TASK PROMPT: Please repeat the whole listing exactly, but leave the pictures out.

AVAILABLE DATA:
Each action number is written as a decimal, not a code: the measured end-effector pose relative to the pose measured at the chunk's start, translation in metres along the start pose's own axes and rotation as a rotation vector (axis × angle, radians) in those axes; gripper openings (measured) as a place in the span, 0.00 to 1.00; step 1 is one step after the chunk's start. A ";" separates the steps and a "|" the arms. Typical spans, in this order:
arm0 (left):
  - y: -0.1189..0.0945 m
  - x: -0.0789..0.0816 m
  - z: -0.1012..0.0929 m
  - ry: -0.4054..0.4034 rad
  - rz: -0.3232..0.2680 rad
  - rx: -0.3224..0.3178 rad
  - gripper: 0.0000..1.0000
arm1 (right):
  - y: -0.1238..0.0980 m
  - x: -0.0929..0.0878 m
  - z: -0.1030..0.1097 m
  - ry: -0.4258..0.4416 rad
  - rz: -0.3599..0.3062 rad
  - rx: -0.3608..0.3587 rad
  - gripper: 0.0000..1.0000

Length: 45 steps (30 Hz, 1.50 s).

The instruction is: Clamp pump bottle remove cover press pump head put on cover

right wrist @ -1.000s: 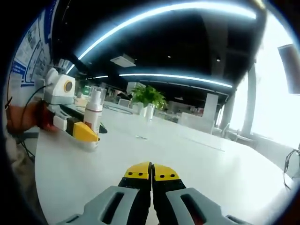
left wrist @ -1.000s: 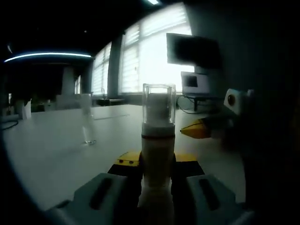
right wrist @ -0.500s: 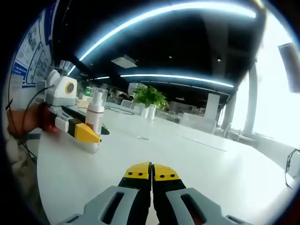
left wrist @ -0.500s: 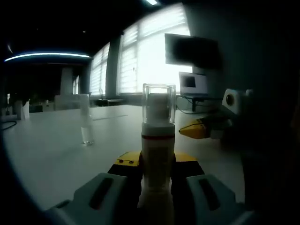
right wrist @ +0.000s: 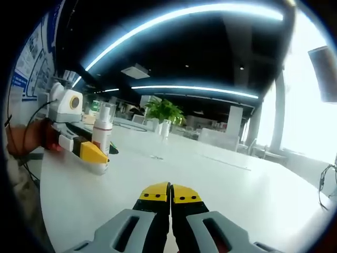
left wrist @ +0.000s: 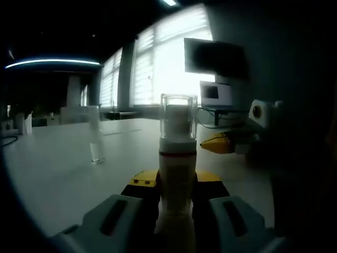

TASK SOLUTION:
Each action number is written as a decimal, not a code: the measured end-effector pose relative to the pose measured at the chunk's start, translation in metres along the start pose's own axes and rotation as a rotation vector (axis × angle, radians) in those axes; gripper openings (measured) as a place in the span, 0.00 to 1.00; step 1 is one step after the chunk's start. A ";" separates the steps and a "|" the arms. Typical spans, in this order:
arm0 (left):
  - y: -0.1189..0.0945 m
  - x: -0.0789..0.0816 m
  - z: -0.1012..0.0929 m
  - ry: -0.4054..0.4034 rad
  - rz: -0.3232..0.2680 rad
  - rx: -0.3224..0.3178 rad
  - gripper: 0.0000..1.0000
arm1 (right):
  - y: -0.1238..0.0980 m
  - x: -0.0929..0.0878 m
  - z: -0.1030..0.1097 m
  - ry: -0.4258..0.4416 rad
  - rz: -0.3599..0.3062 rad
  - rx: -0.3608..0.3587 rad
  - gripper: 0.0000..1.0000

Length: 45 steps (30 Hz, 1.50 s).

The instruction is: Clamp pump bottle remove cover press pump head put on cover

right wrist @ -1.000s: 
left wrist @ -1.000s: 
right wrist @ -0.500s: 
left wrist @ -0.500s: 
right wrist @ +0.000s: 
left wrist @ +0.000s: 

The answer has been given, and the exercise is done.